Ogni verbale che arriva a casa nella detestatissima busta verde è piena zeppa di numeri, elementi, richiami al Codice della Strada. Eppoi, ci sono i codici tributo delle contravvenzioni: a cosa servono?

In premessa, va detto che la multa va pagata entro 60 giorni. Se no, si iscrive a ruolo: il cancelliere provvede a iscrivere la causa sul ruolo generale degli affari contenziosi civili. Così, viene portata innanzi al giudice. Il ruolo generale è il registro di tutti i processi pendenti davanti a ciascun giudice.

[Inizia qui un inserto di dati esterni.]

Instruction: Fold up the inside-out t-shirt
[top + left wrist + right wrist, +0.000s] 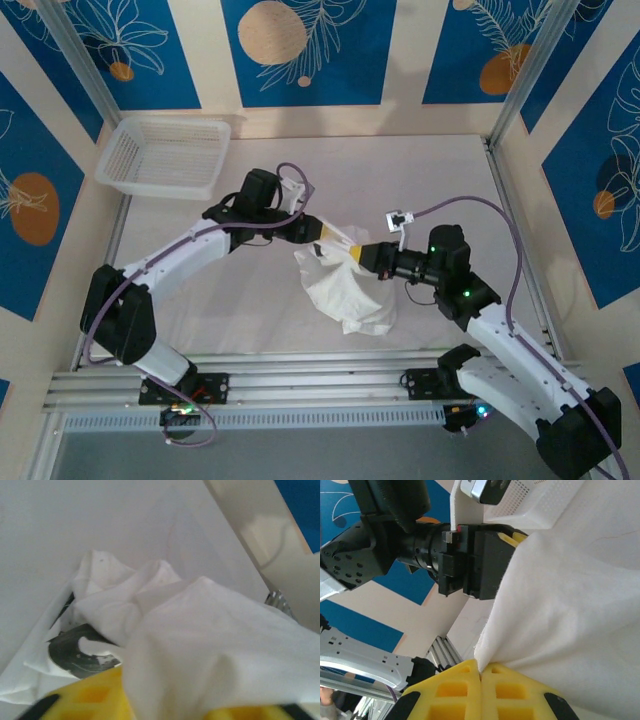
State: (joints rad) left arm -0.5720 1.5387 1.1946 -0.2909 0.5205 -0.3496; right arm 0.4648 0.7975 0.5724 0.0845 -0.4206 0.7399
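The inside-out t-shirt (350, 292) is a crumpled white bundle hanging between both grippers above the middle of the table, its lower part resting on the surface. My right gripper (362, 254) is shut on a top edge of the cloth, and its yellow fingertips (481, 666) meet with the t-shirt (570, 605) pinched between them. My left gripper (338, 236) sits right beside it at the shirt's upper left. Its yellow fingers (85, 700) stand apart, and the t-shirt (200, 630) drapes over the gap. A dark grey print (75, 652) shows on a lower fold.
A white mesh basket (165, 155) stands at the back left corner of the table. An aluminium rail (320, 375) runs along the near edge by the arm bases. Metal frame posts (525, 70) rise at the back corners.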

I codici tributo delle contravvenzioni si riferiscono ai ruoli relativi a verbali per violazione al Codice della Strada non pagati entro i termini. Da qui, parte una particolare procedura. La strada più semplice è il Comune che dà una multa per infrazione rilevata con autovelox: il proprietario non paga? Allora il Municipio si rivolge a un ente di riscossione dei crediti, che può essere l’Agenzia delle entrate. Tutto indicato con un numero, un codice, di ruolo. Se non paghi neppure dopo la cartella esattoriale, possono scattare misure coercitive come le ganasce fiscali, ossia il fermo amministrativo.

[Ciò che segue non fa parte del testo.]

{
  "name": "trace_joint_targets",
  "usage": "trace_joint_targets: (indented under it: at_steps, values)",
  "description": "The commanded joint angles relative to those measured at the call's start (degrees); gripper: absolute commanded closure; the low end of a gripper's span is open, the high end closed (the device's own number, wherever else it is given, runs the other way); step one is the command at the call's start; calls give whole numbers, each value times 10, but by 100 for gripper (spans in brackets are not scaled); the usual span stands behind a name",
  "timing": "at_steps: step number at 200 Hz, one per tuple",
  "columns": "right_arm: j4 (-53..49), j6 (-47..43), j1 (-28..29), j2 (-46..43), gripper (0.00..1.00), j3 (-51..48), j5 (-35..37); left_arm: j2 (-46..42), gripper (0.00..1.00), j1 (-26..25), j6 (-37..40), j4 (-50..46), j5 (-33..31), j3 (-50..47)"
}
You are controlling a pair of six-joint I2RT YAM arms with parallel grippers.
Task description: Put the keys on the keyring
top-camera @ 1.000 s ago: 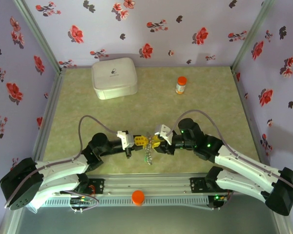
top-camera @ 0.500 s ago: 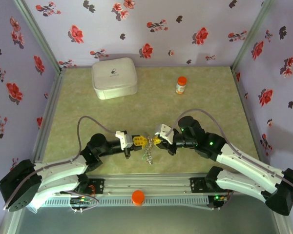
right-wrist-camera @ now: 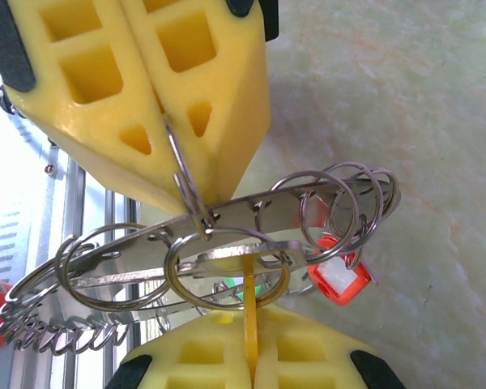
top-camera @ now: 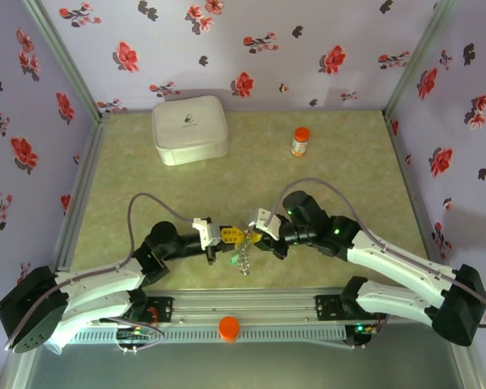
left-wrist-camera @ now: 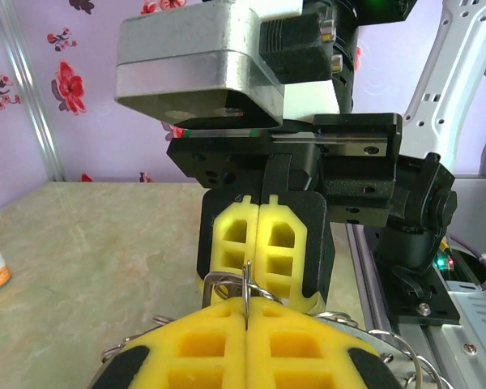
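Note:
Both grippers meet tip to tip low over the table's near middle. My left gripper (top-camera: 233, 236) (left-wrist-camera: 247, 306) is shut on a thin wire loop (right-wrist-camera: 183, 177) of the keyring (right-wrist-camera: 263, 203), whose flat metal band carries several split rings. My right gripper (top-camera: 256, 235) (right-wrist-camera: 251, 336) is shut on the yellow tag (right-wrist-camera: 249, 296) of one of the keys. A red-tagged key (right-wrist-camera: 340, 279) hangs from the rings at the right, and a bit of green (right-wrist-camera: 227, 285) shows behind the band. The bunch (top-camera: 243, 261) dangles below both grippers.
A white zipped case (top-camera: 189, 128) lies at the back left. An orange-capped bottle (top-camera: 300, 141) stands at the back right. Flowered walls close three sides, and the arms' base rail (top-camera: 251, 308) runs along the near edge.
My right gripper has shut on the yellow tag and its arm has shifted left, closer to the left gripper. The left gripper has stayed shut on the wire loop.

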Motion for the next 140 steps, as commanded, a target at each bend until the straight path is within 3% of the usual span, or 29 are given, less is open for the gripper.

Insomma, in un modo o nell’altro, grazie a questi codici, gli Enti locali ottengono il loro denaro: lo stesso vale per le Regioni, coi bolli auto.

Codici tributo delle contravvenzioni: quale obiettivo

Lo scopo è quello di recuperare le cifre non versate per le violazioni, mediante emissione di cartelle esattoriali. Il cod 1234 (un numero qualsiasi) è riferito alla sanzione prevista per la violazione commessa. Cifra raddoppiata se non versata entro i 60 giorni dalla notifica. Mentre un altro codice 5678 (un altro numero qualsiasi) è riferito agli interessi dovuti pari al 10% ogni 6 mesi. Entro questi 6 mesi, la cartella esattoriale deve essere notificata al destinatario.

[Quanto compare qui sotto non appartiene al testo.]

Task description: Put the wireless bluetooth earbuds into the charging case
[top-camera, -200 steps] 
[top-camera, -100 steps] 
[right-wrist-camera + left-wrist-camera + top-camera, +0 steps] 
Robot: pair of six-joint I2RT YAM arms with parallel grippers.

Attenzione anche agli errori in buona fede. Esempio: voglio pagare col 30% di sconto. Devo farlo entro 5 giorni dalla notifica. Per sbaglio, pago con lo sconto dopo 6 giorni. Risultato: come non aver pagato proprio niente. Arriverà la multa raddoppiata: chi non la versa, fa scattare il meccanismo della cartella esattoriale.